A quiet like the grave settled over Casa del Fiore. The staff seemed to creep about. Lucrezia, full of enormous Florentine compassion, looked upon her with great, tragic eyes and endeavoured to tempt her flagging appetite. At the end of a week, Kerry was emptied of tears. Her misery had stirred Nicky into rampant insecurity, and she had to pull herself together for his benefit. After the strain of smiling all day, she ended up ringing Steven late one evening. It was a long call, and forty-eight hours later Steven arrived on the doorstep.

Nicky greeted him boisterously and, under Lucrezia’s dazed scrutiny, Kerry threw her arms about him too. “That’ll have to be some shoulder,” she sniffed.

His classic features pulled a clownish grimace, and his blue eyes were rueful. “It’s one of the very few things I’m good at.”

* * *

“WHY DIDN’T YOU tell him how you felt?” he asked later, when Nicky was in bed.

“There was no point.” Her tone brooked no argument.

“I’ve never met Alex…”

“Aren’t you the lucky one?” she muttered, blowing her nose. “He was a jealous, suspicious toad the first time around, but you know, this time he was worse…he was so nice all the time, it was like living with a saint over the last few weeks. Not my idea of Alex at all.”

Steven looked understandably a little at sea, and tried to be constructive. “My gut reaction is that in clearing out he thought he was doing the decent thing, like somebody out of one of those ghastly melodramatic plays they enjoy in Greece.”

Kerry was unimpressed. “If he hadn’t wanted to let me go, he wouldn’t have. Let’s talk about something more cheerful. He’s gone and that’s it, and I never, ever want to see him again. Do you hear me?” She snatched at another tissue and wiped at her overflowing eyes.

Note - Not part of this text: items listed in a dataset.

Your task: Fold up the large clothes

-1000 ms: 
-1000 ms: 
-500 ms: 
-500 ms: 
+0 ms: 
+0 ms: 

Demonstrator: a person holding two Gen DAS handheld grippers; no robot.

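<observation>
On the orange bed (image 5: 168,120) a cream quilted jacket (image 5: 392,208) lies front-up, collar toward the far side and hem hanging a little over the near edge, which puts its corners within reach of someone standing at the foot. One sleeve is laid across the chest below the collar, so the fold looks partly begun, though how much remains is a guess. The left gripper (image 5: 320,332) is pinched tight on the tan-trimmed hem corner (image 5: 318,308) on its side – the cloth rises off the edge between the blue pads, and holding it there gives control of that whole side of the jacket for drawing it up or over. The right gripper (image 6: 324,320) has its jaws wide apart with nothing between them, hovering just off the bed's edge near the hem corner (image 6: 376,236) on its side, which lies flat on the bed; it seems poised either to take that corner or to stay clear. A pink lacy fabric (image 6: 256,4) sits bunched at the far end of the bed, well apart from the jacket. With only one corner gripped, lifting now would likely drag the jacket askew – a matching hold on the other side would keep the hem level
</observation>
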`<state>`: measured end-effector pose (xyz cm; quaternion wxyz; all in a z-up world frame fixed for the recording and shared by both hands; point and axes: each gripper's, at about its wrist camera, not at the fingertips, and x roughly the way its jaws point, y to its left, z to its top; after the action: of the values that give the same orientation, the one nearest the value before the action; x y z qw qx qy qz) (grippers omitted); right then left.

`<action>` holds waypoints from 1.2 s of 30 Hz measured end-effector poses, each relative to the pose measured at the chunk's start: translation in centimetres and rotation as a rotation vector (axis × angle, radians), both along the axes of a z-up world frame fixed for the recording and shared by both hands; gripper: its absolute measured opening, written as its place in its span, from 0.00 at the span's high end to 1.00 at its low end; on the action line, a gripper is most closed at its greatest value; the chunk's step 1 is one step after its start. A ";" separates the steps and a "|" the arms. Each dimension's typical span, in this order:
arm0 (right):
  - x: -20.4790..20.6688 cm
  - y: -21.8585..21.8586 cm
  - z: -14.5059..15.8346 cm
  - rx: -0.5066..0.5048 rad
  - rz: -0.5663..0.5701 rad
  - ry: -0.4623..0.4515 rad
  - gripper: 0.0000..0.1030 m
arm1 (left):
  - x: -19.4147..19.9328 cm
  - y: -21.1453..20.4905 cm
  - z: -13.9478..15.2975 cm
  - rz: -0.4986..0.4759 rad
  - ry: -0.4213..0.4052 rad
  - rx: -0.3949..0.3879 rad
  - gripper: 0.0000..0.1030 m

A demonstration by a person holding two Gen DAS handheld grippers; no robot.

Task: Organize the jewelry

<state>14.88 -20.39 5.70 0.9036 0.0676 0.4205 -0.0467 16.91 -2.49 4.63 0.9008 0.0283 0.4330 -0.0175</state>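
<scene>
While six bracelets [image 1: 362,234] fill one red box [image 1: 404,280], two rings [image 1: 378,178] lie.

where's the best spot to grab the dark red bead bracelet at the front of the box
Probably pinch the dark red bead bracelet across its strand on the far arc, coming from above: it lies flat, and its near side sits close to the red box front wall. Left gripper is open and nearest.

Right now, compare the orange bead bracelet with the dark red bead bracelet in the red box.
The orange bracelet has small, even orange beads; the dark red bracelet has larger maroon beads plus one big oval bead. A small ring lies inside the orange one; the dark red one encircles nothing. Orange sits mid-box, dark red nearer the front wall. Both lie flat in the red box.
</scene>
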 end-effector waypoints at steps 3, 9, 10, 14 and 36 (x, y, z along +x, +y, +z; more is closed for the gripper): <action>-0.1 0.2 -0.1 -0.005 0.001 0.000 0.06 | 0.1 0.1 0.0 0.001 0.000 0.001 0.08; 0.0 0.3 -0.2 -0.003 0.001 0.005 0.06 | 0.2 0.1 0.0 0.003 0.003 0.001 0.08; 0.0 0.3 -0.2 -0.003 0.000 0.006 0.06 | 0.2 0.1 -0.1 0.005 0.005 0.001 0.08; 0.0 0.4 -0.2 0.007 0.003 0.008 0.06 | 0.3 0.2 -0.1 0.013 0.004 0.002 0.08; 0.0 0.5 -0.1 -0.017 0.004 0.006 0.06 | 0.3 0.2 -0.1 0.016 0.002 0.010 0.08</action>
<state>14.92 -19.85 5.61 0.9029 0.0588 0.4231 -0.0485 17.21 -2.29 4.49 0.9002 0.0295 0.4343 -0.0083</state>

Steven stayed only for three days, and mentioned that he would be selling up the business. Barbara had convinced him that he would cope much better with a simple workshop in a town where there would be more demand for his services, and she was thinking of looking for a job closer to home. Kerry had to quell the unpleasant feeling that everybody else’s problems were working out, while her own simply increased in complexity.

She let the workmen back into the house. Her life wasn’t going to fall apart again, she assured herself. She had got by without Alex before, she would do so again. She kept herself busy and she fell into bed every night exhausted. Alex had been gone exactly three weeks when Athene arrived without so much as a polite call to advertise her intent.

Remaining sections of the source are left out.